● **Prompt**
Look through the data that follows and say how many of its lines contain "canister", giving the number only.

Segment Start: Materials provided

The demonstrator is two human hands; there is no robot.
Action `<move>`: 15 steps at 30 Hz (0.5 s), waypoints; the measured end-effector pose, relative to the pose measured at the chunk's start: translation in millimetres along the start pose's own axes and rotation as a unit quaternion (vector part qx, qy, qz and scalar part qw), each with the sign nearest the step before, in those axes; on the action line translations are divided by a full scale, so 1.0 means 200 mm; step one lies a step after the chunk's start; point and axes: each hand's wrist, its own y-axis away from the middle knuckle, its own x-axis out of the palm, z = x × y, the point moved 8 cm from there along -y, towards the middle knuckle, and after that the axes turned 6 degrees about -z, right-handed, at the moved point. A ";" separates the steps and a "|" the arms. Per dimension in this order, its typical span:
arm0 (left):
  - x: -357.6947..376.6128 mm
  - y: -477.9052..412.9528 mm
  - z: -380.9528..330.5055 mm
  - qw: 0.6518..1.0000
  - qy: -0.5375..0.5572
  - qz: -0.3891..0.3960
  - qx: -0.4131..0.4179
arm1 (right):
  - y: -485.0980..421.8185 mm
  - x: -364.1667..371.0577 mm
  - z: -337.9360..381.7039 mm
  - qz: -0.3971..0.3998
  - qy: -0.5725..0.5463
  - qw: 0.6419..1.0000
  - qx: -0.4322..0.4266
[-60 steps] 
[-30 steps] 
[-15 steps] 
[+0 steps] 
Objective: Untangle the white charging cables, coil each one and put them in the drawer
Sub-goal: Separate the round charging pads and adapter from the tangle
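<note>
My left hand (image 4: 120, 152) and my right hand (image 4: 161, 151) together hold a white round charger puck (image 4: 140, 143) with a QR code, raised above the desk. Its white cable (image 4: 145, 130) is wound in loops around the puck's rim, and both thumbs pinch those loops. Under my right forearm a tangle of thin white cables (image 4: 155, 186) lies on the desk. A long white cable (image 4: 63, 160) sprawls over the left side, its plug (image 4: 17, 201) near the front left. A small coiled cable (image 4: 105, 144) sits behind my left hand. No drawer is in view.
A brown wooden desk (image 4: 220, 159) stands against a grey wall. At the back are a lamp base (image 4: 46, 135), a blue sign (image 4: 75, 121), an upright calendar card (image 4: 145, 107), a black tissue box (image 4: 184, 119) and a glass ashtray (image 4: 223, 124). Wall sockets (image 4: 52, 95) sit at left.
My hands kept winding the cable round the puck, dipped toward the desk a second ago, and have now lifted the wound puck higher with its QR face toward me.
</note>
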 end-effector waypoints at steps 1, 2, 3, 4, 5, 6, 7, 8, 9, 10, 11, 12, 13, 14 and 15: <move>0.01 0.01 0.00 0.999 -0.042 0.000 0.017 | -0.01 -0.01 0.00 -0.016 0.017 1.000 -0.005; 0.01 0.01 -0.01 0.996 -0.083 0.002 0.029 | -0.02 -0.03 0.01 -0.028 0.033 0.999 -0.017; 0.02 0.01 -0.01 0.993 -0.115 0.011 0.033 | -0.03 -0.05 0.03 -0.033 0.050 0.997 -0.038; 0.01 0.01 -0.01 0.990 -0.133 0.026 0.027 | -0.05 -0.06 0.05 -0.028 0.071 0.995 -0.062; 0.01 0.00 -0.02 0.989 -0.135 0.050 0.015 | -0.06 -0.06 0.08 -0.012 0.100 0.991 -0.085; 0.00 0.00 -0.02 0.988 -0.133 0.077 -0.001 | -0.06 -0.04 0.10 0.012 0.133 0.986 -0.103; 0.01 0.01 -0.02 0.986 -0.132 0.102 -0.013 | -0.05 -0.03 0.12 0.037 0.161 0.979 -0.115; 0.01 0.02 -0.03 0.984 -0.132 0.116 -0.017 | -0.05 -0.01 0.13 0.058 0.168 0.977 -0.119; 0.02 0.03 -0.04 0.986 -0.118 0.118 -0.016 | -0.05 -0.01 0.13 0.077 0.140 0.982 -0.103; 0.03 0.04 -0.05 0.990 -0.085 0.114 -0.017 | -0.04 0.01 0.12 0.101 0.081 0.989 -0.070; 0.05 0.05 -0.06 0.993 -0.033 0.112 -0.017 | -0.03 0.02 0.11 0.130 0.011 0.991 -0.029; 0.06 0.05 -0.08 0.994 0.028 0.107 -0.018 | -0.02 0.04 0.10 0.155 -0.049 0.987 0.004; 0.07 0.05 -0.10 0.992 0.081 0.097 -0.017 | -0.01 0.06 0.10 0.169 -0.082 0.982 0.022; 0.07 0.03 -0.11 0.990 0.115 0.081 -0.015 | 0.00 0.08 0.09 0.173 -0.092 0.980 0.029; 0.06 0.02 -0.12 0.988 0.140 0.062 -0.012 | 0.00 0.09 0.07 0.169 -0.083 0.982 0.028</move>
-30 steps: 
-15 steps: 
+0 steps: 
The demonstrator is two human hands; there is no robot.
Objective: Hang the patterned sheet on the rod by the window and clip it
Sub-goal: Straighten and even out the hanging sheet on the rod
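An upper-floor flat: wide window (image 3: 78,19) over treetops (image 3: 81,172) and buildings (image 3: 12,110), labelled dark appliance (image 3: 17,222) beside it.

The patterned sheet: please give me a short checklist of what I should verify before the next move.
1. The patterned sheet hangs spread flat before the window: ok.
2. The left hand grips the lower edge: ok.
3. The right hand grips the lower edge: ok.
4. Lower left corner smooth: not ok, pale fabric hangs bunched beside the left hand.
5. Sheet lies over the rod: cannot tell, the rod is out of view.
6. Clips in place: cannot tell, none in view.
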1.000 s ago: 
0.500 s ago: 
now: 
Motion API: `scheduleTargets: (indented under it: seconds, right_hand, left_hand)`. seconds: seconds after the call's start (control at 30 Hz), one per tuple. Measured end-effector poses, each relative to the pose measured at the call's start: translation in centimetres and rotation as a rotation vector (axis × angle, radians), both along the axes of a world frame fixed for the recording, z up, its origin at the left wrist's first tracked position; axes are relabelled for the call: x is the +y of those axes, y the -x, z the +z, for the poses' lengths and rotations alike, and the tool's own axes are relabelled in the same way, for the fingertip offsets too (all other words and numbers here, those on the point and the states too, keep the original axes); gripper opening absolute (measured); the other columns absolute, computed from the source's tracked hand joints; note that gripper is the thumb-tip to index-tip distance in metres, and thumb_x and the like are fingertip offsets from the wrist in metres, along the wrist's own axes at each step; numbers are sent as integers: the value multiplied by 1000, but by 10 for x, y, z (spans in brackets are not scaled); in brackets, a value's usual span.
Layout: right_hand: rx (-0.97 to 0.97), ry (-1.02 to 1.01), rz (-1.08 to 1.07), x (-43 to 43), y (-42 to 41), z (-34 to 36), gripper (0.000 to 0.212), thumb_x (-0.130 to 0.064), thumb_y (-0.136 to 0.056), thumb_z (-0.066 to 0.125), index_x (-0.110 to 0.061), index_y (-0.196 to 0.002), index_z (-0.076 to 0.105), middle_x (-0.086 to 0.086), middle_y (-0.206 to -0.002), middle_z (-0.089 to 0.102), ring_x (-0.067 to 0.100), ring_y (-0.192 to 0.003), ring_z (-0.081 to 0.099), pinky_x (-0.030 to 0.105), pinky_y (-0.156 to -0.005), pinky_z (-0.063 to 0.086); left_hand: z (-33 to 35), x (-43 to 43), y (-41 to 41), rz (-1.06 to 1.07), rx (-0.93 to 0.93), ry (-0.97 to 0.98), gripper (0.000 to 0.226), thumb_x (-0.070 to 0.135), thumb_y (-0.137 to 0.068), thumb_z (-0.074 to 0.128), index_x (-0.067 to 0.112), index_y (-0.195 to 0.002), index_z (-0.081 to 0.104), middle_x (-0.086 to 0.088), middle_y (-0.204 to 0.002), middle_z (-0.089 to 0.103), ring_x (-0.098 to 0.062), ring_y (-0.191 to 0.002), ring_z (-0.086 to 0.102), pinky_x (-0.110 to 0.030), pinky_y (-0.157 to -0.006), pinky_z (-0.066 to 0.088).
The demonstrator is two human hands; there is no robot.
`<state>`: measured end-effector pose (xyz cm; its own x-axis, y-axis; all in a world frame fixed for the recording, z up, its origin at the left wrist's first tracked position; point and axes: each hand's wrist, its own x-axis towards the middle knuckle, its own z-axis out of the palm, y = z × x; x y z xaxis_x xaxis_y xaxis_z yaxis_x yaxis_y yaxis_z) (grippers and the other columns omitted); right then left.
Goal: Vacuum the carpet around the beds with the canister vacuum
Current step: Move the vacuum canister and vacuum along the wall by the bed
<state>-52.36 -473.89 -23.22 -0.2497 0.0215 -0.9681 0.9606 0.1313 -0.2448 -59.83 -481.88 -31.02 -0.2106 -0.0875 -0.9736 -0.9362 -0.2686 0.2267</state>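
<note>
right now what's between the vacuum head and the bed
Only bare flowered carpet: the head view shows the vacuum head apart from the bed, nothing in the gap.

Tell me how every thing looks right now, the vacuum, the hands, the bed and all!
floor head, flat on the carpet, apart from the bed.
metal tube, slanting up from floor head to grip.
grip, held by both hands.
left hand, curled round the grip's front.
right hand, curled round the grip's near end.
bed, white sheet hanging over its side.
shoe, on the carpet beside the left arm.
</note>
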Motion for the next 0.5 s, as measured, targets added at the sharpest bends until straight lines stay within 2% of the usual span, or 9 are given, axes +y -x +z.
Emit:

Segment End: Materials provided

● **Expected answer**
2